▶ _Problem requirements_:
Read the records that follow and state how many lines hold "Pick", adding nothing else.

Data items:
· · · ·

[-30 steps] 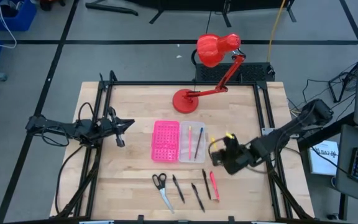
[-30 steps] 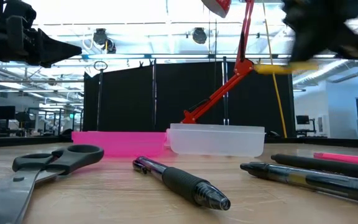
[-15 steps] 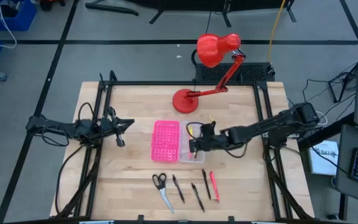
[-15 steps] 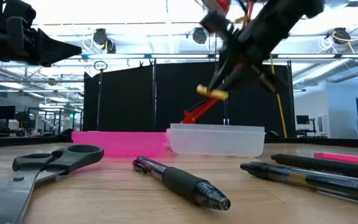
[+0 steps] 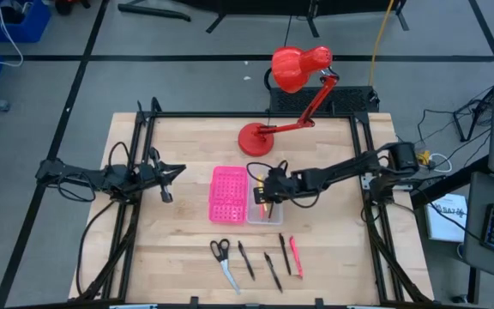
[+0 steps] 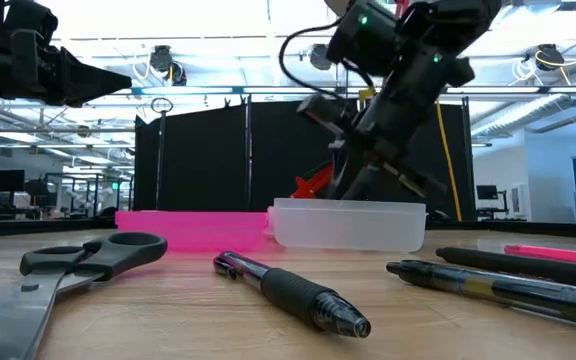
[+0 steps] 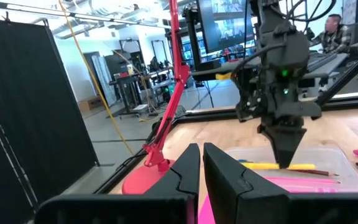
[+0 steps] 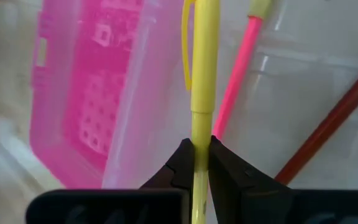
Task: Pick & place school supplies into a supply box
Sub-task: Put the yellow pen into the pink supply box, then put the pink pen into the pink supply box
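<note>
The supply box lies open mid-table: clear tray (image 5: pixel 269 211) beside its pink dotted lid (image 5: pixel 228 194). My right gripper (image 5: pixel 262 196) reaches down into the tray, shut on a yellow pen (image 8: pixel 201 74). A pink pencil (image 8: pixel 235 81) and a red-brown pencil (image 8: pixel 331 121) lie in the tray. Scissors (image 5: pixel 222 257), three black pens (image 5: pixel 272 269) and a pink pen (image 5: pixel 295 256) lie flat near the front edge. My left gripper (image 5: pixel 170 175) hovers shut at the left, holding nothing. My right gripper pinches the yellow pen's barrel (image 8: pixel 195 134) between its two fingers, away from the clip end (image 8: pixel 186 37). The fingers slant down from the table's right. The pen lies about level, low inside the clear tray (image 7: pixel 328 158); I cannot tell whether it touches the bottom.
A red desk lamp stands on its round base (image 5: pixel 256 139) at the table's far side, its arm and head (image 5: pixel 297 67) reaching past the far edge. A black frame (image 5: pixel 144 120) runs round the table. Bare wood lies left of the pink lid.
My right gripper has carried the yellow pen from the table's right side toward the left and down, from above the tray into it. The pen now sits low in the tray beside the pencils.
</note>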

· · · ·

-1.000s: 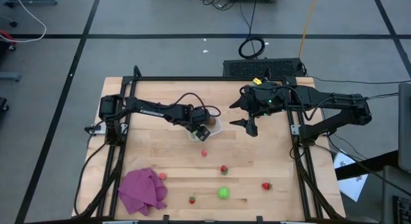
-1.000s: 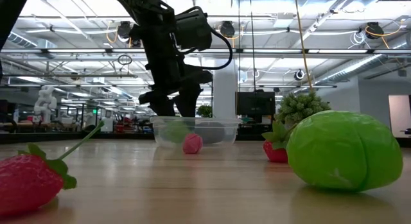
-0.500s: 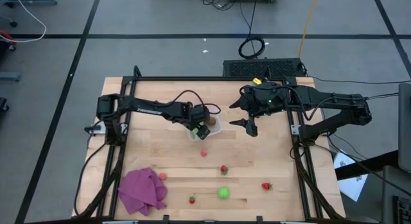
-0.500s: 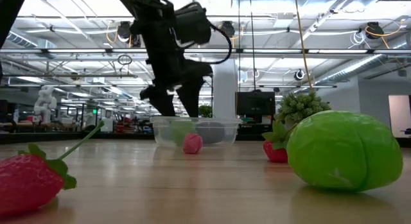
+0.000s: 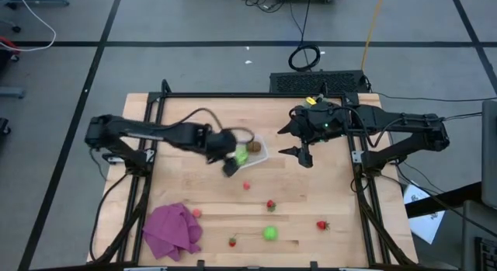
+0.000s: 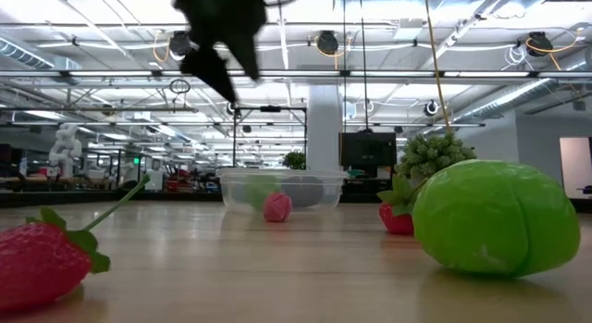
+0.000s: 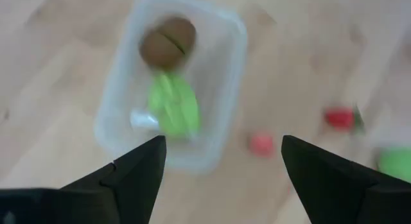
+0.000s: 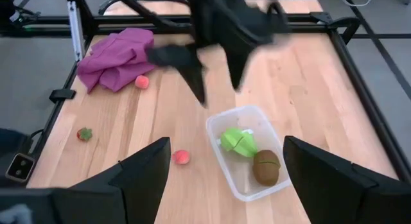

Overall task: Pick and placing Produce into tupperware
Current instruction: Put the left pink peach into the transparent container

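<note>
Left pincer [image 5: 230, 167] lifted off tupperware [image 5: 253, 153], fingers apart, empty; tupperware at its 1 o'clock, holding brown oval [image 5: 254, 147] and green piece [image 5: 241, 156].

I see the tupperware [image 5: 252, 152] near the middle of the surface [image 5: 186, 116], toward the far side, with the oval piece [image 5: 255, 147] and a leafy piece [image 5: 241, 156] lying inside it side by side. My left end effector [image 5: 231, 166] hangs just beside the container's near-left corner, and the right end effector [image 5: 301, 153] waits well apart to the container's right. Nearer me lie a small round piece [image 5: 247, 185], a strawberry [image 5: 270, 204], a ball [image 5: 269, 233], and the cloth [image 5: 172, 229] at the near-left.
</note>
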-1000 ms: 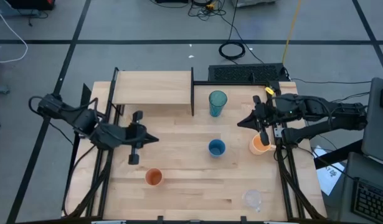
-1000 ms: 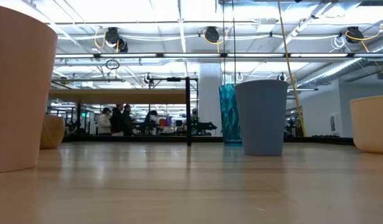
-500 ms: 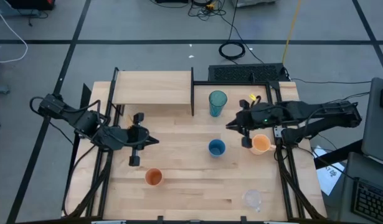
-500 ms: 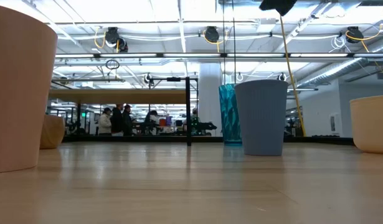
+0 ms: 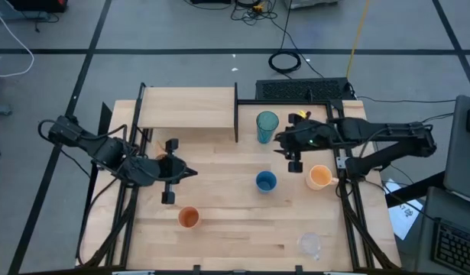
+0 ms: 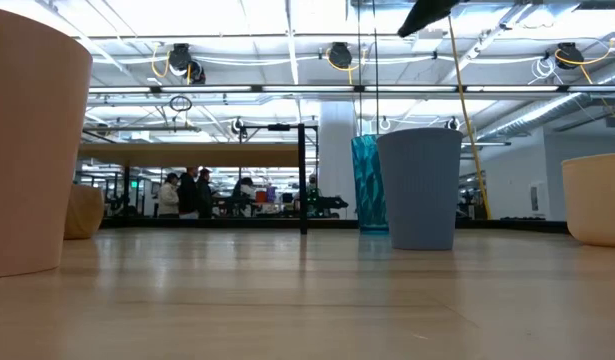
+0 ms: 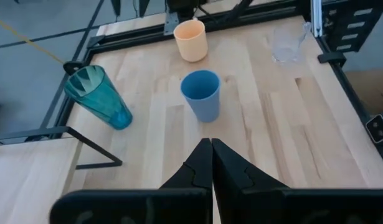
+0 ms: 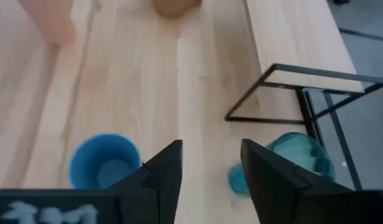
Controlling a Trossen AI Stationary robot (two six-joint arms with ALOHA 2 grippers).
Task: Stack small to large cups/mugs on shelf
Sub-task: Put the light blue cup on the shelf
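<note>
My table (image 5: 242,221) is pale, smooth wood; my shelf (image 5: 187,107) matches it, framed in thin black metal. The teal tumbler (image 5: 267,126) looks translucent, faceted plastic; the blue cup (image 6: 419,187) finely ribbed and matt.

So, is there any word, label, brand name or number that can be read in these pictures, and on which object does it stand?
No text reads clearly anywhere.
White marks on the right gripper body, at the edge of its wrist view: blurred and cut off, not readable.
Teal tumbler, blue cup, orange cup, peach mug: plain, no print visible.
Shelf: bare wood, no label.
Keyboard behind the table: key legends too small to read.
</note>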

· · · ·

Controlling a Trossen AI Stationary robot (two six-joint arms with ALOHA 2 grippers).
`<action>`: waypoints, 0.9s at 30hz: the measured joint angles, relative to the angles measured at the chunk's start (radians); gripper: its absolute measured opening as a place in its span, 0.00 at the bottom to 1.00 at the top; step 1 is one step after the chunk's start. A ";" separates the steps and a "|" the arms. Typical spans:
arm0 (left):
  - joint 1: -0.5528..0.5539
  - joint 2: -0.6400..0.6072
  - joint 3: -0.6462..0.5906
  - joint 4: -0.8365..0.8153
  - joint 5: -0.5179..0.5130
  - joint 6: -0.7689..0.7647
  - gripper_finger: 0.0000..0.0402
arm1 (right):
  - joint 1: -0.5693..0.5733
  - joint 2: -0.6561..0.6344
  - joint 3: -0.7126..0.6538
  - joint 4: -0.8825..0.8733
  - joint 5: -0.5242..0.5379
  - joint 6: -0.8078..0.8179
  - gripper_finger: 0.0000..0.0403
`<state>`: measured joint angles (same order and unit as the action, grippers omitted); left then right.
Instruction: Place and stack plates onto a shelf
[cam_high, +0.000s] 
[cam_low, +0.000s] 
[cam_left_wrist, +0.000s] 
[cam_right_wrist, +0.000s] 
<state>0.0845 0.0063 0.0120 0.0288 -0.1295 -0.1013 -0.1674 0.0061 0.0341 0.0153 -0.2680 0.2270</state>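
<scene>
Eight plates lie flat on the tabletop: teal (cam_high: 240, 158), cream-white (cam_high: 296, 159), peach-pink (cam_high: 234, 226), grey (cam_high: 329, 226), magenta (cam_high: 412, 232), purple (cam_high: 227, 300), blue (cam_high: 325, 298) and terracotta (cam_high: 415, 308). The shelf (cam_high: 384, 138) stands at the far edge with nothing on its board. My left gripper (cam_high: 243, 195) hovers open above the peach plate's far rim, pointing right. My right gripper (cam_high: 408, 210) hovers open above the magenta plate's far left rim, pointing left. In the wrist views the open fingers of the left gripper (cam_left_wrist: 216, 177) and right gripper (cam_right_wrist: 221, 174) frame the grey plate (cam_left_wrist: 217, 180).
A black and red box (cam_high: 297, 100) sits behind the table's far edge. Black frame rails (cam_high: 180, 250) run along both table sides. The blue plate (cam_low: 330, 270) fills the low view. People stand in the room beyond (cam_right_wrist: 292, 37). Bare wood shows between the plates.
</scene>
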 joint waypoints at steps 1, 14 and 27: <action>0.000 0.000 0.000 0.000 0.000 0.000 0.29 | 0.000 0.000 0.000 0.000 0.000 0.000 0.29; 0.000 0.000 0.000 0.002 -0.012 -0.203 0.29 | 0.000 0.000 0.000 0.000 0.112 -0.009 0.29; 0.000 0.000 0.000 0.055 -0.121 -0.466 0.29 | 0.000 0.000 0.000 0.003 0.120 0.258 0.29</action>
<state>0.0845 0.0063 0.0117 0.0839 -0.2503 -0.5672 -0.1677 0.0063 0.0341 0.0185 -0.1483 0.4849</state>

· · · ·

▶ _Output for this exercise_:
2